=== Section Start ===
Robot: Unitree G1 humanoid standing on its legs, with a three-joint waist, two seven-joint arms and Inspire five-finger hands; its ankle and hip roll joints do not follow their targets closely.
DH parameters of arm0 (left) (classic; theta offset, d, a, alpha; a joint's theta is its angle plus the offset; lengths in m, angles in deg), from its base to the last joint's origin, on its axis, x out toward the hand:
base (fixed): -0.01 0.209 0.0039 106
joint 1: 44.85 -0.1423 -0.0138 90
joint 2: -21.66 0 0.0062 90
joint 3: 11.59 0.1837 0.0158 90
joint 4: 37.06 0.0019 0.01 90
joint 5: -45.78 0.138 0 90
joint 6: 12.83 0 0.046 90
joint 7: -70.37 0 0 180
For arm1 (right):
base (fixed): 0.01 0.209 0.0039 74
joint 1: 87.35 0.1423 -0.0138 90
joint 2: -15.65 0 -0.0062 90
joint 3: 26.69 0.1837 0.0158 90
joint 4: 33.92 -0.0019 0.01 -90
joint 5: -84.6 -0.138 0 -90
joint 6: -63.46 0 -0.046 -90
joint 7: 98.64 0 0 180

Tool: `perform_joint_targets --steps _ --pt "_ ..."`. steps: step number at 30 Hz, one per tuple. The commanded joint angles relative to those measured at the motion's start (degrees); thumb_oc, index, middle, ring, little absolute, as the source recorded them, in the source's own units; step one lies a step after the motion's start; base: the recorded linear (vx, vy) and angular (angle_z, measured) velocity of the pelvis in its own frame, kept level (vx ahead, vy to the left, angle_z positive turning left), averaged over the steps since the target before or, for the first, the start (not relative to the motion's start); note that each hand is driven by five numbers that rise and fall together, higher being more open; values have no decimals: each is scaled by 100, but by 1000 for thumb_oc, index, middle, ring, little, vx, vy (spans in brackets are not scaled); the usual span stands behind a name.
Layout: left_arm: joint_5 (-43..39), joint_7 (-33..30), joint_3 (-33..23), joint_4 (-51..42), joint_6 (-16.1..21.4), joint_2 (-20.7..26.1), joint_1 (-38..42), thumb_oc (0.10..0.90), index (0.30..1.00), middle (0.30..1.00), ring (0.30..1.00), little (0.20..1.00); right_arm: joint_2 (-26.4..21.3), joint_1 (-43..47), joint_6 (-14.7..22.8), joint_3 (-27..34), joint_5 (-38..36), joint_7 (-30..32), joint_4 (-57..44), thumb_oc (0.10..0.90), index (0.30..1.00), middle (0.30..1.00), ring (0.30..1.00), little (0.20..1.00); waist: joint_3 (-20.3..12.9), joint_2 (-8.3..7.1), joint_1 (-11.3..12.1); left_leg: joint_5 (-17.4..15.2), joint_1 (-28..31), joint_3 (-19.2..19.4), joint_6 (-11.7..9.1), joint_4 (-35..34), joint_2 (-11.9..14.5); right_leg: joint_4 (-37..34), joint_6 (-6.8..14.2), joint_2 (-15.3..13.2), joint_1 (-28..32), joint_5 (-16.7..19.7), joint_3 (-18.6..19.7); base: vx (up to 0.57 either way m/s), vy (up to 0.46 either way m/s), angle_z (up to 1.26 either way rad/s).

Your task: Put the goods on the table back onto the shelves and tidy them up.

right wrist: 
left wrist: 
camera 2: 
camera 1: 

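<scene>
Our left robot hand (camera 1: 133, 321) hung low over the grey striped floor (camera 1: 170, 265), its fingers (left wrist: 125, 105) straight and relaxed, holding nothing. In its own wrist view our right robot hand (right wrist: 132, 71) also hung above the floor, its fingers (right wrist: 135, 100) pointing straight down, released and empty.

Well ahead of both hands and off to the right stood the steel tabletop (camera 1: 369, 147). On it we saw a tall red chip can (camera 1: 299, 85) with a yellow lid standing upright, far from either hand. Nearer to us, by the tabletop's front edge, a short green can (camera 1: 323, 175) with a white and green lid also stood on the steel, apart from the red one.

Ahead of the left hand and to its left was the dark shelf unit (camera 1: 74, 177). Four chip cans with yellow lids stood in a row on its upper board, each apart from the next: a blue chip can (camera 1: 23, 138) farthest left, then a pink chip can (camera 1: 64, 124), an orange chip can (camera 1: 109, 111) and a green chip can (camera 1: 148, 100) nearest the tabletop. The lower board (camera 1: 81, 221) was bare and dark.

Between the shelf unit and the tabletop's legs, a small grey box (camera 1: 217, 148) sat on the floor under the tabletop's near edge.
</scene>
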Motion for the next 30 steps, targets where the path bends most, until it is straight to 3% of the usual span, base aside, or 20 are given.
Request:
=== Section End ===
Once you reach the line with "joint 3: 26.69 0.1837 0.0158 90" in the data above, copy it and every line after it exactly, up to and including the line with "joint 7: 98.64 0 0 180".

_Result of this task_:
joint 3: 26.69 0.1837 0.0158 90
joint 4: 33.92 -0.0019 0.01 -90
joint 5: -84.6 -0.138 0 -90
joint 6: -63.46 0 -0.046 -90
joint 7: 98.64 0 0 180

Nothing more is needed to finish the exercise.